• **Activity**:
What is wanted is every line below from the one with "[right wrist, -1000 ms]" up to and including the one with "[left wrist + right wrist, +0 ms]", retyped exactly, pictures excluded, nothing else.
━━━━━━━━━━━━━━━━
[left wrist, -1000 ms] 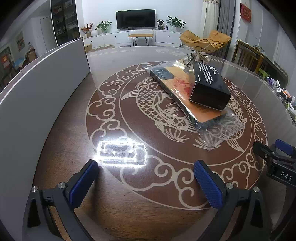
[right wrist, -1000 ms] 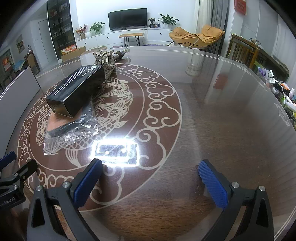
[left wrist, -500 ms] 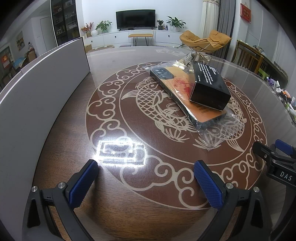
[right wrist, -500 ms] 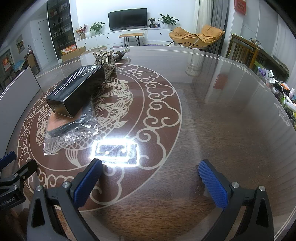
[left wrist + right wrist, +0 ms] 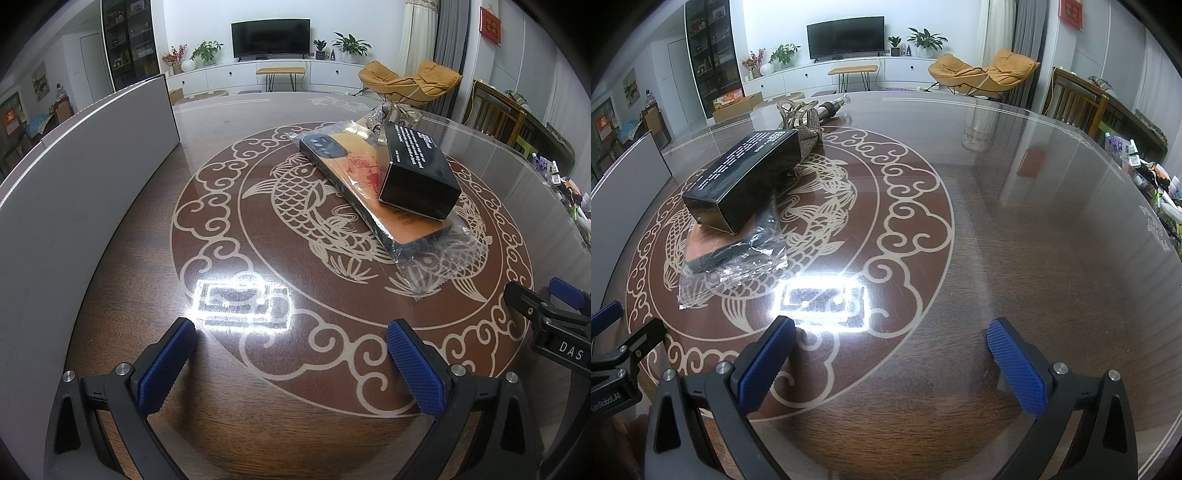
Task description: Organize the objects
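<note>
Black box (image 5: 417, 173) atop bagged phone case (image 5: 373, 192), mid-table (image 5: 258, 387), left gripper (image 5: 291, 365) and right gripper (image 5: 890, 365) both spread wide, empty, near the table's near edge.

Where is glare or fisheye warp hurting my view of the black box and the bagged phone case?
Left wrist view: ceiling-light glare sits on the table near the open left gripper, clear of the black box and bagged phone case; edges bow.
Right wrist view: glare just beyond the open right gripper, beside the bag's crinkled end.
</note>
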`<action>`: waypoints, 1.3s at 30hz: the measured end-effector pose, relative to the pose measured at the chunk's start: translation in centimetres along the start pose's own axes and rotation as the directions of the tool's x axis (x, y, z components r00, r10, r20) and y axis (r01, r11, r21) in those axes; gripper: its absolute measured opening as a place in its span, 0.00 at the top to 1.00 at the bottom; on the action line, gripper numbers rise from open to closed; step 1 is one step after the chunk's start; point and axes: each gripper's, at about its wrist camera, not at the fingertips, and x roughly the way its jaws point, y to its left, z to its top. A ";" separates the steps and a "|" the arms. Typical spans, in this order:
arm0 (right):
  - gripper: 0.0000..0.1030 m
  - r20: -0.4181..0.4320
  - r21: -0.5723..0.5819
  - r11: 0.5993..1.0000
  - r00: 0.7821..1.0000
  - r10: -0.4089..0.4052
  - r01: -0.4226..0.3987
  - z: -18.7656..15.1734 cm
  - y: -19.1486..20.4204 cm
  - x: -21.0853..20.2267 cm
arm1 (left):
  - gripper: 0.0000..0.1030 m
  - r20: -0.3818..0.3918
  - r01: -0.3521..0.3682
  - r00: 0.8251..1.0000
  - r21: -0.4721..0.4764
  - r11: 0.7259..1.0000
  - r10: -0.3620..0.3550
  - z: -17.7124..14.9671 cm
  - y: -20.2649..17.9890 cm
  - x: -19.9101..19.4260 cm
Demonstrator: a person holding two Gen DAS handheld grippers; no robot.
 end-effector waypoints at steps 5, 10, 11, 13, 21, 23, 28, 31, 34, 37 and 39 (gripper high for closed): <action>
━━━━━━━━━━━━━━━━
• **Answer section**:
[right wrist, -1000 ms] 
[left wrist, -500 ms] 
[right wrist, -500 ms] 
[left wrist + right wrist, +0 ms] 

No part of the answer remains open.